## Work request:
Repeat the data in full. Drop every picture.

## Data below:
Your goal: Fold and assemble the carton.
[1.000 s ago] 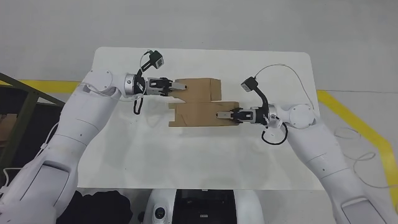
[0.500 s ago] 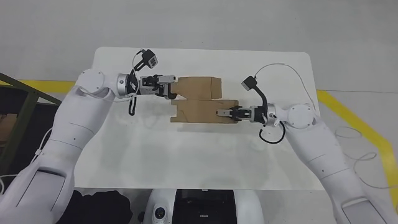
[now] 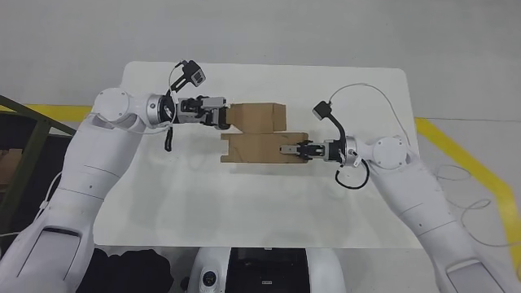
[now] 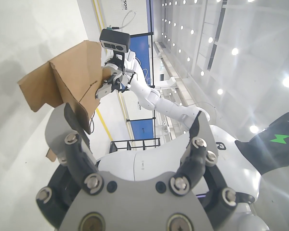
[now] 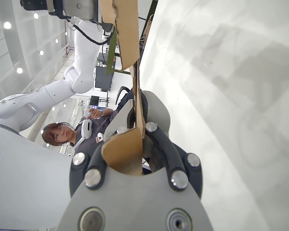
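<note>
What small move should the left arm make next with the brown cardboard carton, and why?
Probably close the left gripper on the edge of the brown cardboard carton. Its jaws stand wide open with one finger beside that edge, while the right gripper clamps the opposite end.

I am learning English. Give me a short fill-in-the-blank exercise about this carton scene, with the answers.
1. The carton is made of brown ____.
2. The right gripper has its jaws ____ on the carton.
3. The left gripper has its jaws wide ____.
Answers: cardboard; shut; open.
</note>
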Robot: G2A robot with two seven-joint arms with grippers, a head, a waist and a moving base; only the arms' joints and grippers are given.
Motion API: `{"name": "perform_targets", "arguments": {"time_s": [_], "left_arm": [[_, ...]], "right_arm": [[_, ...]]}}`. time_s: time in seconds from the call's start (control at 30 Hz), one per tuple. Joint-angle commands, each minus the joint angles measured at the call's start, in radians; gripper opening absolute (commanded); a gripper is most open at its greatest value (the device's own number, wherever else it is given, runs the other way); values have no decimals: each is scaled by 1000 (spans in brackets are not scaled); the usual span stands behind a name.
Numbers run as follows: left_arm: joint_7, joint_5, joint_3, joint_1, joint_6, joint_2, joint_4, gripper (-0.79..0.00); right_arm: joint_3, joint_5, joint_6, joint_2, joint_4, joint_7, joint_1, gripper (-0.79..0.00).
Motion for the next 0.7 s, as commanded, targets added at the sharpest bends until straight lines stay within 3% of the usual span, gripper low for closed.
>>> {"name": "perform_targets", "arguments": {"time_s": [0.0, 0.47, 0.53, 0.67], "left_arm": [[9, 12, 5, 1, 0, -1, -8, 0], [83, 111, 23, -6, -39, -8, 10, -9], [91, 122, 24, -3, -42, -9, 8, -77], [106, 141, 22, 1, -46, -8, 6, -403]], "right_arm": [[-4, 1, 0, -1, -3, 1, 0, -785], [-18, 14, -6, -6, -10, 13, 4, -785], [-18, 14, -7, -6, -10, 13, 4, -785], [-17, 11, -8, -6, -11, 13, 5, -785]]}}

## Solved problem:
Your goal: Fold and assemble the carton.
[1.000 s ago] 
[0.500 s ago] 
[now] 
[now] 
[now] 
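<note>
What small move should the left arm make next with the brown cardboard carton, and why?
Probably close the left gripper on the edge of the brown cardboard carton. Its jaws stand wide open with one finger beside that edge, while the right gripper clamps the opposite end.

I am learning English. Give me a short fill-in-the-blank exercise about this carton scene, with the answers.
1. The carton is made of brown ____.
2. The right gripper has its jaws ____ on the carton.
3. The left gripper has its jaws wide ____.
Answers: cardboard; shut; open.
</note>
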Robot: G2A robot with two seven-joint arms with grippers, a head, a waist and a moving base; only the arms' joints and grippers are given.
Motion API: `{"name": "perform_targets", "arguments": {"time_s": [_], "left_arm": [[_, ...]], "right_arm": [[_, ...]]}}`. time_s: time in seconds from the call's start (control at 30 Hz), one per tuple. Joint-angle commands, each minus the joint angles measured at the call's start, in radians; gripper opening absolute (commanded); a gripper is most open at its greatest value (the device's own number, wherever else it is given, runs the other way); values have no decimals: each is scaled by 1000 (spans in brackets are not scaled); the usual span stands behind a name.
Numbers run as follows: left_arm: joint_7, joint_5, joint_3, joint_1, joint_6, joint_2, joint_4, gripper (-0.79..0.00); right_arm: joint_3, joint_5, joint_6, joint_2, joint_4, joint_7, joint_1, gripper (-0.79..0.00).
Motion for the next 0.7 s, as commanded, targets added at the sharpest bends until straight lines stay within 3% of the usual span, gripper low for closed.
>>> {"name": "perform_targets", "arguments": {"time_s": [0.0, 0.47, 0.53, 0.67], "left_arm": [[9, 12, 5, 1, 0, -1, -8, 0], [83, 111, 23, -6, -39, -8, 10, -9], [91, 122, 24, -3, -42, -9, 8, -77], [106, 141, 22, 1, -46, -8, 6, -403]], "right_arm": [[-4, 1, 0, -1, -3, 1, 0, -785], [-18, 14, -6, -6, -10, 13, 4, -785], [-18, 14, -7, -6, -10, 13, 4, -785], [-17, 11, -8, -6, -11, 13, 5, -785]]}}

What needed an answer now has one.